Alistipes communis

Scientific classification
- Domain: Bacteria
- Kingdom: Pseudomonadati
- Phylum: Bacteroidota
- Class: Bacteroidia
- Order: Bacteroidales
- Family: Rikenellaceae
- Genus: Alistipes
- Species: A. communis
- Binomial name: Alistipes communis Sakamoto et al. 2020

= Alistipes communis =

- Genus: Alistipes
- Species: communis
- Authority: Sakamoto et al. 2020

Alistipes communis is a rod or coccobacilli shaped, gram stain negative bacteria belonging to the family Rikenellaceae. Commonly found in the human gut microbiome, it is non-spore forming and has a size of about 0.8x1.7μm. This species was first discovered in 2020, when scientists took faecal samples from humans in Tsukuba, Ibaraki in Japan. 16S rRNA gene sequencing was used to sequence the genes.

== Morphology and physiology ==
Some of the features of this species include:

- Optimum temperature for growth is 37°C but has a range of 25-37°C.
- Optimum pH of 7 with a range between pH 6.3-7.8.
- Metabolic process is glucose fermentation.
- This species can be grown on EG agar plates, with a medium composition of 20% bile.

== Health ==
A 2024 study investigated changes to human gut microbiome in relation to intense effort exercise and found A. communis to be abundant in individuals undertaking strength training during the Wingate test (a test involving resistance cycling).

A. communis was associated with favourable outcomes for melanoma treatment in a 2025 study where this species was enriched in long term survival patients after Fecal Microbiota Transplantation as a form of Immune Checkpoint Inhibitor therapy.

== Chickens ==
In 2026 a study from the Northeast Agricultural University in Harbin, China, conducted the first study of how A. communis mechanically contributed to its host.
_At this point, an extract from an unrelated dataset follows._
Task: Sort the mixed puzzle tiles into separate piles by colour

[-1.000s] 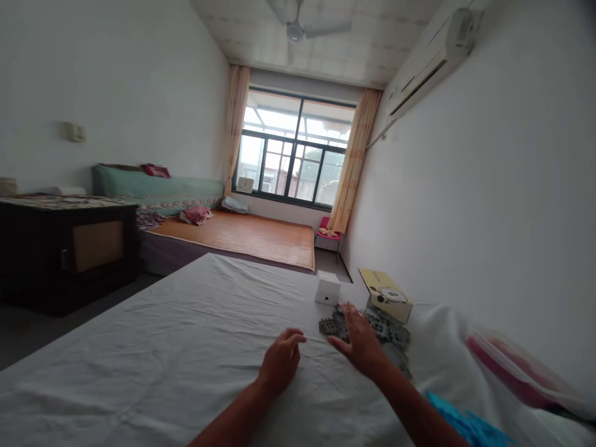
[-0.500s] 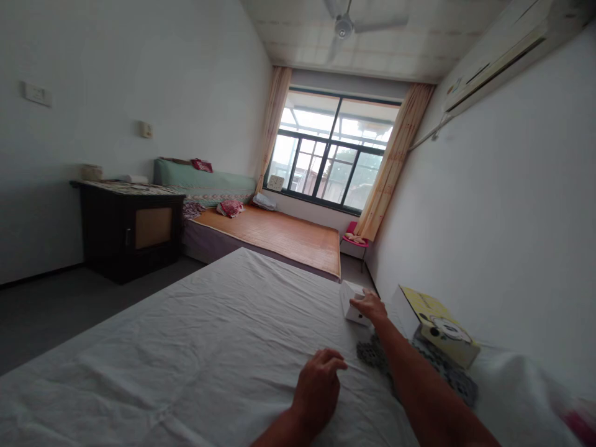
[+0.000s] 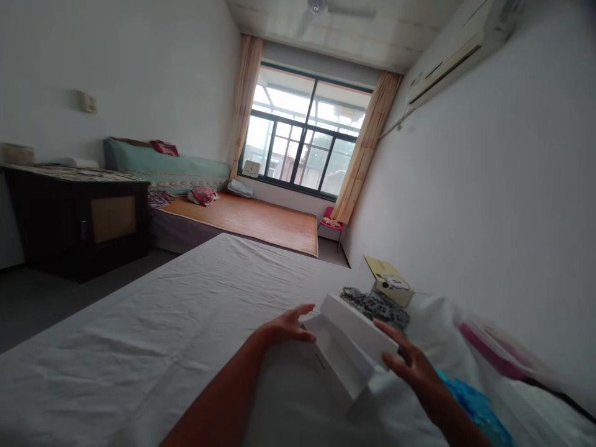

The host species was chickens. Sixty-six chicks were involved in a study investigating A. communis and the regulation of abdominal fat percentage (AFD). When A. communis was introduced to the cecum (a pouch found at the start of the large intestine) of the chickens, it caused shifts in the microbial cecum biome. A. communis was found to be involved in the metabolism of amino acid, galactose, vitamins, amino/nucleotide sugars and carbon. It was a key microbial species in regulating AFD in chickens (A. communis is associated with an increase in AFD) due to enhanced amino acid and carbohydrate metabolism.